Quit invalidating my commitment in order to validate your own.

where r all my polyamorous relationships? I mean it’s great we got all these monogamous lesbians and monogamous bisexual couples, monogamous gay couples, monogamous PoC couples monogamous trans couples, which is awesome, but like monogamy isn’t the only waayyy

anonymous asked:

What is the difference between romance and a serious relationship? Do you think one can experience true love without being in a defined exclusive relationship?

Romance, in my opinion, is more of the short-sighted passionate part of a relationship. It’s the happy and good times, when everything seems perfect and you can’t imagine ever being apart kind of feeling. It’s when you are trying to woo and get to know one another and enjoying everything together.

A serious relationship, begins with romance but it is kept together with trust and desire to endure hardship together. It is caring about someone even when you are mad at them. It is a commitment that you will stand by one another in good times and bad.

I don’t think you can have true love if you aren’t exclusive. Yes you can love multiple people but you can, in my opinion, only be in love with one person. When you love someone, you only desire to be with that person. Otherwise it isn’t love, it’s just two people who are in a relationship.
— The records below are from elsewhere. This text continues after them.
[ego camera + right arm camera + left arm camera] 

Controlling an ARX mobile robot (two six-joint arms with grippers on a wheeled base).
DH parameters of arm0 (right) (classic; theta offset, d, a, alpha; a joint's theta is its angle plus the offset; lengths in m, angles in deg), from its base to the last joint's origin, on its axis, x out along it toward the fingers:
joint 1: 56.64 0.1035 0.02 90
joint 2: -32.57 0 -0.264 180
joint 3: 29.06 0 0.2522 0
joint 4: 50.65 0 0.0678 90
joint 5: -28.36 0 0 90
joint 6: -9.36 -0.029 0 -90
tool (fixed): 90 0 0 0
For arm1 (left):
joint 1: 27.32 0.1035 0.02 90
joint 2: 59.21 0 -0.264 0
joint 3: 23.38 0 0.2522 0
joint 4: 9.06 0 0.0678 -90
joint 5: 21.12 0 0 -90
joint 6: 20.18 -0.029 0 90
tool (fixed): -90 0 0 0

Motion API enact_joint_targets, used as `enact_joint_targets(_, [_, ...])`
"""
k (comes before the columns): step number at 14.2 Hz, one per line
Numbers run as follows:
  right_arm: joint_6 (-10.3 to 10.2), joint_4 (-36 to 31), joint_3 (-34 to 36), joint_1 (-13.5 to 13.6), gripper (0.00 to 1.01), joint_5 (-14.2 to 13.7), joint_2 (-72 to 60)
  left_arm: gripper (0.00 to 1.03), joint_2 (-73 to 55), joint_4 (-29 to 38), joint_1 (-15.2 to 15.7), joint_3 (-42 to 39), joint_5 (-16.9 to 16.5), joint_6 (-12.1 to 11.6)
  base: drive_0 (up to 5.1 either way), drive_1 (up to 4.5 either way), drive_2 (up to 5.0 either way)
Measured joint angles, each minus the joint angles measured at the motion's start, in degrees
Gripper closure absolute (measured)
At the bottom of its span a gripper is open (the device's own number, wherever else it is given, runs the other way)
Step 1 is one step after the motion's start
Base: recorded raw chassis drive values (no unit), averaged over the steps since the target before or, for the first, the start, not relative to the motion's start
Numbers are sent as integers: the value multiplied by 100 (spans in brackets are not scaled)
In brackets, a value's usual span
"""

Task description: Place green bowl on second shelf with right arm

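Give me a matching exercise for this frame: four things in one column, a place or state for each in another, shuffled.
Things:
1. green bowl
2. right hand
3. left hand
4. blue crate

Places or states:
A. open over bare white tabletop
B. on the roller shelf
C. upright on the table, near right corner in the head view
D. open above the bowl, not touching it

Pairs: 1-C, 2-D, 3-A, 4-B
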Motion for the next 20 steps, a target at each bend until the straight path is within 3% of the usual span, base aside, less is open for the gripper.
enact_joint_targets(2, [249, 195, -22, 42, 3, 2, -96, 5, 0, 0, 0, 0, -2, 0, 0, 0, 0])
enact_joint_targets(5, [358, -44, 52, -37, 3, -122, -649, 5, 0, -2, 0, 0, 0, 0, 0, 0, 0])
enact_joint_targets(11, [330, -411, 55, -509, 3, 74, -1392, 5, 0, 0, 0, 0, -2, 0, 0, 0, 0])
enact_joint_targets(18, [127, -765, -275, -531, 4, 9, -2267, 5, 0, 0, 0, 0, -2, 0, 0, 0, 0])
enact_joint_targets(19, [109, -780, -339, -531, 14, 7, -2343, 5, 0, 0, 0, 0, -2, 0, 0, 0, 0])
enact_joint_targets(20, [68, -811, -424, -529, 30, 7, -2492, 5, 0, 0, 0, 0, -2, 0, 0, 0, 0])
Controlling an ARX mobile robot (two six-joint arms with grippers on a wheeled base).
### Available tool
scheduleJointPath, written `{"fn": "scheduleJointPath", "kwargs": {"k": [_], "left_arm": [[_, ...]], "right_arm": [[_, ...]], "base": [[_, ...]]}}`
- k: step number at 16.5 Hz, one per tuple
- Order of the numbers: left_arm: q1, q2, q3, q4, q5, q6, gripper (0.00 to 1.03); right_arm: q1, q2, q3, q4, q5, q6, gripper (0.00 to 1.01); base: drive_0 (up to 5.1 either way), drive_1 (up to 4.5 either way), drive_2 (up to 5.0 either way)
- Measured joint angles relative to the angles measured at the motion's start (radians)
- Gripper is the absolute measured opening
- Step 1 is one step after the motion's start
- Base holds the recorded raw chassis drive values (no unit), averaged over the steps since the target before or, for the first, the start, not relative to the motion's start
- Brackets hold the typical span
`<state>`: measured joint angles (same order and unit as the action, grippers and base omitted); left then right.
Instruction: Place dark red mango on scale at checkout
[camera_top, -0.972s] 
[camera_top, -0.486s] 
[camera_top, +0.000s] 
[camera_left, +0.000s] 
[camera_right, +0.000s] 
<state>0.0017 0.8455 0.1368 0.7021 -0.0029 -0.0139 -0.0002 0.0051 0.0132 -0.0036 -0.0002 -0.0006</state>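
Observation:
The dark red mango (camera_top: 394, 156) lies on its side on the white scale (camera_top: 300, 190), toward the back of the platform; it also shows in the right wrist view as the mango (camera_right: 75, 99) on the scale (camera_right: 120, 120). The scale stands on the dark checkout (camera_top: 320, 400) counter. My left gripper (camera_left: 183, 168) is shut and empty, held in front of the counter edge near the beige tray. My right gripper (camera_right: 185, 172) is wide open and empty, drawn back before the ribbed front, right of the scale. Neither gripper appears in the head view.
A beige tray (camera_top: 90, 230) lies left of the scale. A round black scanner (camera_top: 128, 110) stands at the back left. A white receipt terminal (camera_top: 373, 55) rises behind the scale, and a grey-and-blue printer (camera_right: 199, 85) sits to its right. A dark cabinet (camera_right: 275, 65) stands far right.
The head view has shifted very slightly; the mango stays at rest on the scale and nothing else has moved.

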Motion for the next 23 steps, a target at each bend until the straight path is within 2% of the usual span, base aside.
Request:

Just become polyamorous, get over your jealousy (desire to posses another human being) and learn how to love people without the unwritten contract of monogamy and emotional monopoly. Then you’ll actually find the person you want to only be with voluntarily, and they’ll find you and only want to be with you voluntarily, and then you don’t need a damn ring or codependency to be able to share your lives together, not cling to each other for dear life out of fear of being alone.